The word “free” in “The Free World” has taken on a new meaning. “Free” has infected our consciousness, and today we’re a culture scrambling for handouts: checking Craigslist for rummage “sales,” or visiting BJ’s for free samples. Fans at a sports event will dive over three seat rows to get an extra-large t-shirt they’ll never wear, shot from an absurd cannon-contraption, simply because, besides their dignity, there’s nothing to lose.

Free downloads.

Free money.

Low shirt, short dress, and a seductive glance equals free drinks.

Free morsels on toothpicks – little pieces of Bourbon chicken you take not because you’re hungry but because they’re waving it in your face and jeez, it’d just be rude to refuse.

No sex! – but here are your free condoms, just in case.

Free HIV tests.

Free month supply of Extenz – “you just pay for the stamp!”

Free magnets, pens, pencils. Free meals, free lunch, free time.

Free Willy. Free mugs. Free ringtones, wallpapers, and Proactive Refining Mask solutions.

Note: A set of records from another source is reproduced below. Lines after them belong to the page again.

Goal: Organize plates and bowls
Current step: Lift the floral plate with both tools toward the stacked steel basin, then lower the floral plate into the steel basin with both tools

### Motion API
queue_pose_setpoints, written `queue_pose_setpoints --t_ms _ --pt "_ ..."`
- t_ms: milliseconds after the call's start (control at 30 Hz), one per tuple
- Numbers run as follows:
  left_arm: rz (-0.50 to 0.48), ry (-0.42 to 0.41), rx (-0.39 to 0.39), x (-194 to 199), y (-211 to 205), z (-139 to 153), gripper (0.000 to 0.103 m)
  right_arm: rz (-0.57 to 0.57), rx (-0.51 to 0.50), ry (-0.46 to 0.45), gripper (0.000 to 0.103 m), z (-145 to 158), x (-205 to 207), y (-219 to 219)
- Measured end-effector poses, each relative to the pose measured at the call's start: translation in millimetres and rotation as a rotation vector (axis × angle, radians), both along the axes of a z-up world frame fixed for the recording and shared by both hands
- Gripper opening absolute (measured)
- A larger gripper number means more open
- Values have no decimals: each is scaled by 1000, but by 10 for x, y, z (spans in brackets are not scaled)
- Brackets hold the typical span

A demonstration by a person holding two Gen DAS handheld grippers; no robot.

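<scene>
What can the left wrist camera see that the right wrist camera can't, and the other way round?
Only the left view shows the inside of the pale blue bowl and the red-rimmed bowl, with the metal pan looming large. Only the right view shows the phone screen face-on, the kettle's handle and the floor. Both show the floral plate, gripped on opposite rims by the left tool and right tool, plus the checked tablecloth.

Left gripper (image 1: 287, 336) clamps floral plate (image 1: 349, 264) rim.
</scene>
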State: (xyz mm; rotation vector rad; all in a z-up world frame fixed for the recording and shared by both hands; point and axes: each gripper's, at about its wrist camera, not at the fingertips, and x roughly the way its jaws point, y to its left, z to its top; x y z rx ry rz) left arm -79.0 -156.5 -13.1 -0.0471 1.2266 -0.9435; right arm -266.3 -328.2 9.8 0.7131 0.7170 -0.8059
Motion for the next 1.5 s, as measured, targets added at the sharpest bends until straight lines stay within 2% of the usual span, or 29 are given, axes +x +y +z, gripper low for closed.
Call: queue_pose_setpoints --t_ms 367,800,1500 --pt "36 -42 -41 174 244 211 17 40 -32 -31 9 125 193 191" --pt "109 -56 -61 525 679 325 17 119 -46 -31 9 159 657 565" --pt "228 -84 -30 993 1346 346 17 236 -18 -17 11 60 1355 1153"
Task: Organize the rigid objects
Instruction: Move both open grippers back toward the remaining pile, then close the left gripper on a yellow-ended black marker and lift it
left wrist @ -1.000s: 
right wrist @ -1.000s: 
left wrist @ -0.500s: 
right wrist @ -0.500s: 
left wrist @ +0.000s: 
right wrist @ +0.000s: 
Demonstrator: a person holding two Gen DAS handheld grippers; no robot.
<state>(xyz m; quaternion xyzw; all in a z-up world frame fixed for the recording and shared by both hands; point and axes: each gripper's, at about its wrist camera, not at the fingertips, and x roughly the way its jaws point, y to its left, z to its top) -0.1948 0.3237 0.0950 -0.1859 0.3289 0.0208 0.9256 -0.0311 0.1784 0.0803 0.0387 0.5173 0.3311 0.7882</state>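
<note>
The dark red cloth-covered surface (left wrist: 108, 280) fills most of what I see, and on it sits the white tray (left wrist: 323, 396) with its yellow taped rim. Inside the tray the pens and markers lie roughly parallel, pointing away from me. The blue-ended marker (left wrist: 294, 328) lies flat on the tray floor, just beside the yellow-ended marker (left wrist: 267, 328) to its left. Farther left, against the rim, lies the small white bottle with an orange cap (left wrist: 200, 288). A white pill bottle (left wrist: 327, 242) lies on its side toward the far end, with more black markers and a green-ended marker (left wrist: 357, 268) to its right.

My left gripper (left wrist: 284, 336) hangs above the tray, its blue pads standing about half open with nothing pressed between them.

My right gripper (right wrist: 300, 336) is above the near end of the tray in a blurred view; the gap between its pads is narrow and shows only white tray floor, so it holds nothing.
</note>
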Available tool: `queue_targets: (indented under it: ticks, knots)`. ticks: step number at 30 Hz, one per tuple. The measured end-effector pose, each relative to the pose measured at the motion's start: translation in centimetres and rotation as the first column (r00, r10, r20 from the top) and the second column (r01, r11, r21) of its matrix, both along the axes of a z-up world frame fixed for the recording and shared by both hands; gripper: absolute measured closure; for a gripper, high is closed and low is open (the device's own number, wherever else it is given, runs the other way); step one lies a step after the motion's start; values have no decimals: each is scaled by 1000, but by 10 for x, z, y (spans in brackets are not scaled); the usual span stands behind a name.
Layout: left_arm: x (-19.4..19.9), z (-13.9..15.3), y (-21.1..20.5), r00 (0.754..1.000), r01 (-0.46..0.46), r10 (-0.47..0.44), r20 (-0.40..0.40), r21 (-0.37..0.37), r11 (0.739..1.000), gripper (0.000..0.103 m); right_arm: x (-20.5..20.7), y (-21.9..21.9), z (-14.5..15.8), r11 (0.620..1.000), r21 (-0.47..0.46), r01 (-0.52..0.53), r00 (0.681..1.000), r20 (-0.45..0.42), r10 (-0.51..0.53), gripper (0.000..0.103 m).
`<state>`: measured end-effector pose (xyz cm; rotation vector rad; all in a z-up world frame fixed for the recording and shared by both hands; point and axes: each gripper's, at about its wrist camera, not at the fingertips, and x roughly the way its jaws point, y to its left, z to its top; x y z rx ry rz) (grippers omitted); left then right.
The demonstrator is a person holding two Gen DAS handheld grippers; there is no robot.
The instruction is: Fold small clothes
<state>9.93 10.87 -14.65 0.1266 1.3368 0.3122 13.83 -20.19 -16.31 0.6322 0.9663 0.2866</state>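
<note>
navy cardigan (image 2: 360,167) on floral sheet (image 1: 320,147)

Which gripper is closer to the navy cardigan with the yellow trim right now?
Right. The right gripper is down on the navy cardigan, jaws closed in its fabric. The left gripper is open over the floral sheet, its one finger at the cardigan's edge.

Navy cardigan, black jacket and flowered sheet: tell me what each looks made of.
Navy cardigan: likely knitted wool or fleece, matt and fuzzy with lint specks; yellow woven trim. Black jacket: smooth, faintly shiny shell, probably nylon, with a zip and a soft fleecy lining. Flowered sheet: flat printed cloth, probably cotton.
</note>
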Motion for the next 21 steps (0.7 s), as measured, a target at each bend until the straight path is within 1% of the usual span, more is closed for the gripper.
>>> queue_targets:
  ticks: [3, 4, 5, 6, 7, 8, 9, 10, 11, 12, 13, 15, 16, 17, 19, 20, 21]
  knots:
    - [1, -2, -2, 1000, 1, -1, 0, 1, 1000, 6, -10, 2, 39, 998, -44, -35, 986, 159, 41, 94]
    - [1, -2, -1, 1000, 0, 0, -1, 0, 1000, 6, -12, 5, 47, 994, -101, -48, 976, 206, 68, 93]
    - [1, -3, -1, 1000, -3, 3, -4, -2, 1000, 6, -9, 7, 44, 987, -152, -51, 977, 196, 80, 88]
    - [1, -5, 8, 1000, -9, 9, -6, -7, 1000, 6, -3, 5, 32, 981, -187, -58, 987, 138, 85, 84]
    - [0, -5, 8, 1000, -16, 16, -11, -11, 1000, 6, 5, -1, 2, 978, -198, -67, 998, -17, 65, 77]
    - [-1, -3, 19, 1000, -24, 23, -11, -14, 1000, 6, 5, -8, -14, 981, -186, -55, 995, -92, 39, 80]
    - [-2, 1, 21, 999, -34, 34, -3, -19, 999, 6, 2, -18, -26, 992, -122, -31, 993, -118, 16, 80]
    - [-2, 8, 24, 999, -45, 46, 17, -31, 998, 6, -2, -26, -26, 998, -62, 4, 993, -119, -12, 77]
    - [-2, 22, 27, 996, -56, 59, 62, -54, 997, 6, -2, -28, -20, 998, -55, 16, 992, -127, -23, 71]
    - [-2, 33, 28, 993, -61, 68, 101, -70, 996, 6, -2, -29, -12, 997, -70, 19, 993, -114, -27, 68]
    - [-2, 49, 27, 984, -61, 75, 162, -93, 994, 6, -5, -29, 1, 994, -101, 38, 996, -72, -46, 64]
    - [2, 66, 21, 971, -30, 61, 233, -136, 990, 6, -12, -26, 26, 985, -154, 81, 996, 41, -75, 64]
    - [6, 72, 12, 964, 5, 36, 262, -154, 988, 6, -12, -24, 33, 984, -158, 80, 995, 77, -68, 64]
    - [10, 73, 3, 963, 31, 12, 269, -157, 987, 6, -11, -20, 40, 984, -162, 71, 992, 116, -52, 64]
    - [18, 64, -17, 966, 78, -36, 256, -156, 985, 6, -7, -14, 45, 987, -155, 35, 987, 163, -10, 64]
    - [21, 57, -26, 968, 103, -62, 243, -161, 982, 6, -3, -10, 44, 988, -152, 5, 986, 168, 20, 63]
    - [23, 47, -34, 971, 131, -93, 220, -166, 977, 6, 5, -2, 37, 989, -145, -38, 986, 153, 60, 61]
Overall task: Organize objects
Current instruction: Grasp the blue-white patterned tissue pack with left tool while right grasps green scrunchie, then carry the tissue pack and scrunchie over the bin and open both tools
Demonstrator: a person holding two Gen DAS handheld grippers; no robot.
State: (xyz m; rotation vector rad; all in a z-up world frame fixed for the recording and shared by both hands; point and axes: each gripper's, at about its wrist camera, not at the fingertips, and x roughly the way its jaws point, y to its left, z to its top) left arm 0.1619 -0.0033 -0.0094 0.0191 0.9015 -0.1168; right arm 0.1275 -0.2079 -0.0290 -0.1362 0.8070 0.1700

In this world dominated by “free,” it’s rare to find someone like Martin, who looks down upon the notion of handouts or charity. It’s rare to find someone who refuses “free.” On one slow Saturday evening, Frank planned on leaving work early to have dinner at a new restaurant down the street.

“Would you like to come?” he asked Martin.

“Uh, no,” Martin replied with a snicker.

Frank ignored it, as he did whenever he already made up his mind. Ten minutes later, Martin changed out of his uniform, and they put on their coats. “Can we do separate checks?” Martin asked, as they stepped out of the doors.

Before he left for the city one weekend, he ordered two Jack and Cokes for himself, and a martini for his friend. I told him it was on the house. He left a $20 bill on the bar anyway, went outside, and waited in the car that was warming up in the parking lot.

I followed him out, and threw the bill through the window, into his lap.

Two minutes later, he came back in and slapped it on the black stone counter. He gave me a serious look. “Ming, don’t ever take anything for free,” he warned. He didn’t elaborate. Martin rarely did. That was his style: put out a nugget of wisdom, and see who picked up on it.

Then he was gone.

It was this attitude, this nose-in-the-air defiance to the Free Movement, that earned him the respect of others. It’s why I respected him. Because a person who never takes is a person who does not need.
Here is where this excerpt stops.